No he comprado muchas cosas, pero las maletas se niegan a aceptar todo lo que quiero meter en ellas. He deshecho tres veces la más grande intentando comprimir la ropa, aplastar los zapatos, extender al máximo los libros. No cabe casi nada. No me explico cómo se cerraron al venir. Sobre la cama he colocado todo lo que quiero guardar. Dejo fuera las cosas de última hora, lo que puedo necesitar, pero quiero hacer el equipaje con tiempo, no tengo quien me ayude y mañana trabajaré todo el día. El lunes todo debe estar dispuesto.

Oigo hablar a Kate y a Louise en el pasillo. Kate parecía calmada al fin. Pobre Kate. Sobre la mesa he dejado una lista de pequeñas cosas que debo hacer a última hora: telefonear preguntando por el billete, escribir a casa, comprar bombones con los cupones que me queden, lavarme la cabeza, etcétera.

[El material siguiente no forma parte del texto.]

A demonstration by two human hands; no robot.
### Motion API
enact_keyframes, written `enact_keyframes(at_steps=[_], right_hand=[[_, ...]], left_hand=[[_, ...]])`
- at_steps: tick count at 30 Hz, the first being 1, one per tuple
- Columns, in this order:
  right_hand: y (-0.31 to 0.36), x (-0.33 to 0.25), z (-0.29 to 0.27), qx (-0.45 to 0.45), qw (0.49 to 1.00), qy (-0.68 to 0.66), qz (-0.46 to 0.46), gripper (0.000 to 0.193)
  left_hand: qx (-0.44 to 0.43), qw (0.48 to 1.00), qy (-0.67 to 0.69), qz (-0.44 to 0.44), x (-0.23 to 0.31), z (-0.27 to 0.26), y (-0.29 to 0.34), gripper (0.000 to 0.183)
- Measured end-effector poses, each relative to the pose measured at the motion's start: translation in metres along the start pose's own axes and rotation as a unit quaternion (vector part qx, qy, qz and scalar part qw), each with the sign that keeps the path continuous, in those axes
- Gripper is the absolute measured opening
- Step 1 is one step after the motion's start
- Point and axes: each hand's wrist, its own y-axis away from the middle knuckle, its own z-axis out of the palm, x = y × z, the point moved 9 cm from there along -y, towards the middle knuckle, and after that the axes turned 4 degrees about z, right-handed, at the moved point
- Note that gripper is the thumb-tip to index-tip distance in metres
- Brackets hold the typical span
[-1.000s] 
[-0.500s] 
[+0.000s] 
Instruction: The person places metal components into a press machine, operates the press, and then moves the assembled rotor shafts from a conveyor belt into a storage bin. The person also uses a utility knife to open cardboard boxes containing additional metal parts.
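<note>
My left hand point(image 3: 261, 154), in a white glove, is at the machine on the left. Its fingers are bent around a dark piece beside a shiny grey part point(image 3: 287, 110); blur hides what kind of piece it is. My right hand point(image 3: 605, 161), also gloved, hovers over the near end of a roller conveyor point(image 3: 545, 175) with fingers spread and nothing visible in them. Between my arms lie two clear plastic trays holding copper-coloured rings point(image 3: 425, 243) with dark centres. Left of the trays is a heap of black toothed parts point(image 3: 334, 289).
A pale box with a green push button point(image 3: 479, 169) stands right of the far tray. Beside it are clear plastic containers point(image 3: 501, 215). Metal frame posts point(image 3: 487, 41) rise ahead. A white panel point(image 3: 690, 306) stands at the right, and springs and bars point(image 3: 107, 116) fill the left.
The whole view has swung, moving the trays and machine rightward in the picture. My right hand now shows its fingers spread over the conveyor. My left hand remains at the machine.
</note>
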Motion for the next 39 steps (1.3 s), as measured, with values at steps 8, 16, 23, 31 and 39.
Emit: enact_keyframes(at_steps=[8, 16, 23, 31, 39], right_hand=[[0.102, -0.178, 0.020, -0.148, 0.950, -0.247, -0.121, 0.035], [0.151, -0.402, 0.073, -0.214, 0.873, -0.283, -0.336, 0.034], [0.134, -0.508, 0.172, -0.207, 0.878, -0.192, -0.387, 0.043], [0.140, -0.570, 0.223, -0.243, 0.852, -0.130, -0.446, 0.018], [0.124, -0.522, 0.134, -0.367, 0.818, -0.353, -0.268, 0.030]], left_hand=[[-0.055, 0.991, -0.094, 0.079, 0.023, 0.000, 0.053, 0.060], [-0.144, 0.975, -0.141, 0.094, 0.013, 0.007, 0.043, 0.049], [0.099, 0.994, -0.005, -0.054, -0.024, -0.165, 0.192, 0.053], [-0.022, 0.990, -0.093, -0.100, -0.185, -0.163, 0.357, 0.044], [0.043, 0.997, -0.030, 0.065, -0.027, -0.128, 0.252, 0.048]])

Mañana quiero despedirme de las chicas. Rachel ha dicho que hará unos dulces para nuestra fiesta. Yo traeré una botella de vino del Soho, de Casa Pepe, Kate llevará Gold Flakes… Rachel ha dicho: «Sólo beberé vino después de beber té, no pretendas cambiarme a mi edad, Teresa». No pienso en la marcha. Pienso sólo en los pequeños detalles. Mejor así. Quiero escapar, si es posible, a la sugestión de las despedidas, la melancolía de la partida y todas esas cosas. El lunes por la mañana limpiaré el cuarto. No quiero que la inspección de Miss Jackson sea para recordarme desdeñosamente. También me tengo que despedir de Miss Jackson. Adivino lo que me dirá: «Gracias, Teresa, su ayuda ha sido muy útil». Algo parecido dirán la directora y la secretaria. Tengo la gabardina mojada. La colgaré junto a la chimenea, necesito salir dentro de un rato. La maleta grande ya se ha cerrado. En la pequeña meteré las cosas que voy a necesitar en París. Me gustaría no tener que abrir la maleta grande en París. París, ojalá me dure el dinero unos cuantos días. Una carta a Thomas Dunn. Mañana, la carta mañana. Y la de casa, también mañana. Tengo que limpiar los zapatos, están horribles de la lluvia, pero creo que ya estarán secos. Si me quedara aquí necesitaría unas botas o algo así y un impermeable amarillo. Me compraría sin dudar un impermeable amarillo y parecería una inglesa más. «Ya pareces inglesa», me dice Louise, queriendo hacerme un favor. El acento es lo que debería parecer inglés y sin embargo… No debo quejarme. Delia lleva aquí un año y no habla mejor que yo. Delia, tengo que contestar a Delia. Tengo en la cartera del laboratorio su carta. Me alegro de que haya mejorado tanto. Romualdo debe de estar fuera de Londres. No me ha telefoneado en todo este tiempo. Intentaré despedirme también de él. Veo que me he dejado la mitad de las cosas sin anotar.